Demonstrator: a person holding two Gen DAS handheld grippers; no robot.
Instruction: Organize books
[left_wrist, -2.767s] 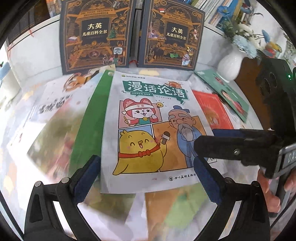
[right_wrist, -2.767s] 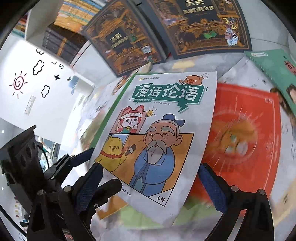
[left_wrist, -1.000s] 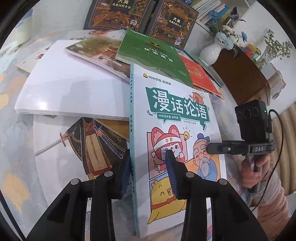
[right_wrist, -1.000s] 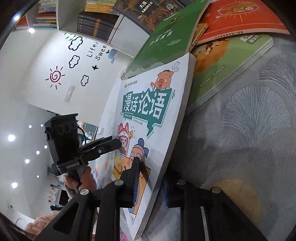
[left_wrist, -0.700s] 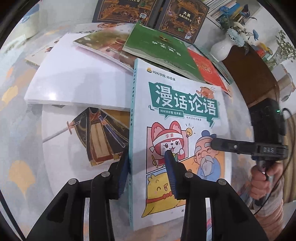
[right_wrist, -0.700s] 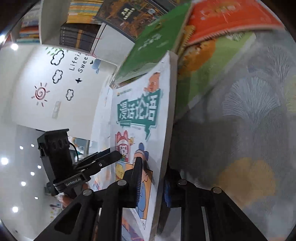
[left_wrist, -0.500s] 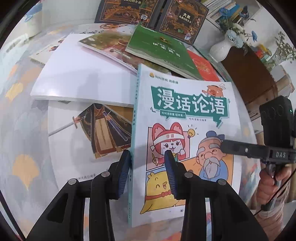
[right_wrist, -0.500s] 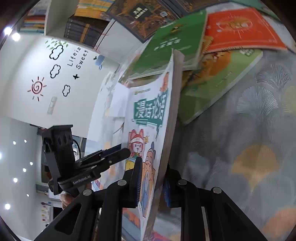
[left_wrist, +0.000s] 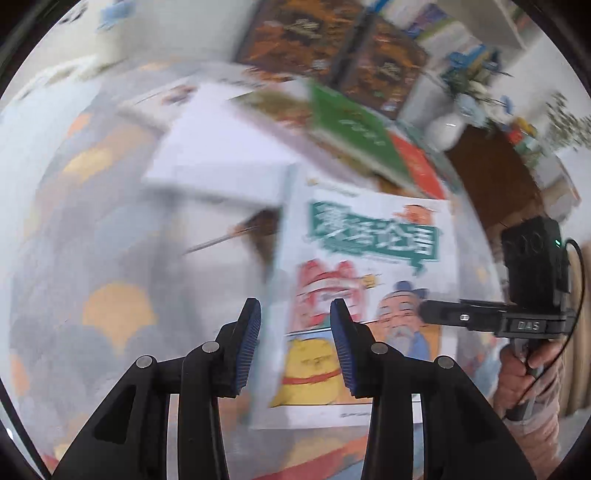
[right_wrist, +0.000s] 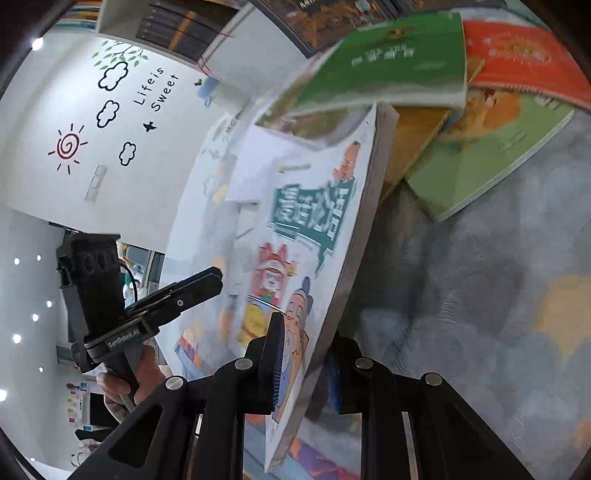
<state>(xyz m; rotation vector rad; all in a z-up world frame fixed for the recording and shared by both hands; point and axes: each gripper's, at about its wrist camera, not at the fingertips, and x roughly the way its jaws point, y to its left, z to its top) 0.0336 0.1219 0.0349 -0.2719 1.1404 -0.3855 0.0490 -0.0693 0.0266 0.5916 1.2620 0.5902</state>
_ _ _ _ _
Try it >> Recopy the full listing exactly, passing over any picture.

Answer to the problem >>
Demonstrator: a person holding two Gen DAS handheld grippers; no robot.
Instruction: Organize books
[left_wrist, -2.767s] 
[right_wrist, -2.767s] 
[left_wrist, -1.000s] 
[right_wrist, -1.000s] 
[left_wrist, -0.700s] 
[right_wrist, -0.700s] 
[left_wrist, -0.500s] 
[right_wrist, -0.500s] 
[left_wrist, +0.000s] 
[right_wrist, +0.000s] 
<state>(xyz m; rotation vector rad; all in a z-up world frame fixed for the recording and shared by both hands; point and axes: each gripper's, at about its wrist camera, not at the fingertips, and x roughly the way its jaws point, y to its left, z to its top) 0.0336 0.1219 0.0349 -0.2719 1.1404 -0.3855 0.0490 -0.0693 0.0266 0.5916 1.2620 0.5902</state>

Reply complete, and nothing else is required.